#### Description of the task:
Look through the lines below, find those with the word "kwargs", and copy them.

[Opening Data below section]

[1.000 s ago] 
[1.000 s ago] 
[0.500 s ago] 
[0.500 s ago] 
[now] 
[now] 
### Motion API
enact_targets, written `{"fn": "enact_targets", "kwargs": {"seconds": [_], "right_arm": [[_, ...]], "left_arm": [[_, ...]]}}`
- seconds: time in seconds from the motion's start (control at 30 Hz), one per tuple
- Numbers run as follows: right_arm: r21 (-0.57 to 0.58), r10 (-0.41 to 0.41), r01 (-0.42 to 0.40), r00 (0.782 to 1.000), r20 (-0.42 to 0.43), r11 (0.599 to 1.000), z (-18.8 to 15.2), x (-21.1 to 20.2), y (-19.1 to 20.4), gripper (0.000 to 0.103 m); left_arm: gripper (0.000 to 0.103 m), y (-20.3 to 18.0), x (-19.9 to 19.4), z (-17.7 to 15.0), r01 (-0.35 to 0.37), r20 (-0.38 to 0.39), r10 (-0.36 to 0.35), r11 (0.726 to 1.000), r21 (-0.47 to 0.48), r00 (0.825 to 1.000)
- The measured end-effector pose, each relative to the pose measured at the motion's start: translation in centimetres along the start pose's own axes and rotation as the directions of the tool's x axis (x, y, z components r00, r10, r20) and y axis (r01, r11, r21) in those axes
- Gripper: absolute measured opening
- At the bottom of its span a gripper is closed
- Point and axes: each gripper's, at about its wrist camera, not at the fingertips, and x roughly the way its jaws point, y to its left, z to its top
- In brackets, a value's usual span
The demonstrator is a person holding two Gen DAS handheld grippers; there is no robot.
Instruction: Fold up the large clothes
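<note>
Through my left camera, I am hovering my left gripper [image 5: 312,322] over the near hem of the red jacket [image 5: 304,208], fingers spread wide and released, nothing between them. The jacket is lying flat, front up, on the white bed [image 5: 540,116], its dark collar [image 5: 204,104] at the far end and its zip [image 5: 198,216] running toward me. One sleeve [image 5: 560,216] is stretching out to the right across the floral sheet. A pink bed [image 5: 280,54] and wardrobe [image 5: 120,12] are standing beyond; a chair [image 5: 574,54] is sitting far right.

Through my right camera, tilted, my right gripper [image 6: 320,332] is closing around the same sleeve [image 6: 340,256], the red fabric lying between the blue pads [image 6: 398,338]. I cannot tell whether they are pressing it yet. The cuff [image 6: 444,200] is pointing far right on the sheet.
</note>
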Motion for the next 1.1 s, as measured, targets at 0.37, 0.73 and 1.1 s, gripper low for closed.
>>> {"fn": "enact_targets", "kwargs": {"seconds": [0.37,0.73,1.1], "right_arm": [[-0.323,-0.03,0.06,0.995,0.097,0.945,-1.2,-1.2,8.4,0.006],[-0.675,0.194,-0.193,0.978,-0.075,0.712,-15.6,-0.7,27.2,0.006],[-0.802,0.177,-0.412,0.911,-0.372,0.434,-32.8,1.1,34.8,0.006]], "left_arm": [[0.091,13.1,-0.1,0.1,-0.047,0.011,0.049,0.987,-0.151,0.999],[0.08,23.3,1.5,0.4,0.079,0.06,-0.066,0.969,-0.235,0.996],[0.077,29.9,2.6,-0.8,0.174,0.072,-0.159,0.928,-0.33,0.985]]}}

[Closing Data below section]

#### Exercise output:
enact_targets, written `{"fn": "enact_targets", "kwargs": {"seconds": [_], "right_arm": [[_, ...]], "left_arm": [[_, ...]]}}`
>>> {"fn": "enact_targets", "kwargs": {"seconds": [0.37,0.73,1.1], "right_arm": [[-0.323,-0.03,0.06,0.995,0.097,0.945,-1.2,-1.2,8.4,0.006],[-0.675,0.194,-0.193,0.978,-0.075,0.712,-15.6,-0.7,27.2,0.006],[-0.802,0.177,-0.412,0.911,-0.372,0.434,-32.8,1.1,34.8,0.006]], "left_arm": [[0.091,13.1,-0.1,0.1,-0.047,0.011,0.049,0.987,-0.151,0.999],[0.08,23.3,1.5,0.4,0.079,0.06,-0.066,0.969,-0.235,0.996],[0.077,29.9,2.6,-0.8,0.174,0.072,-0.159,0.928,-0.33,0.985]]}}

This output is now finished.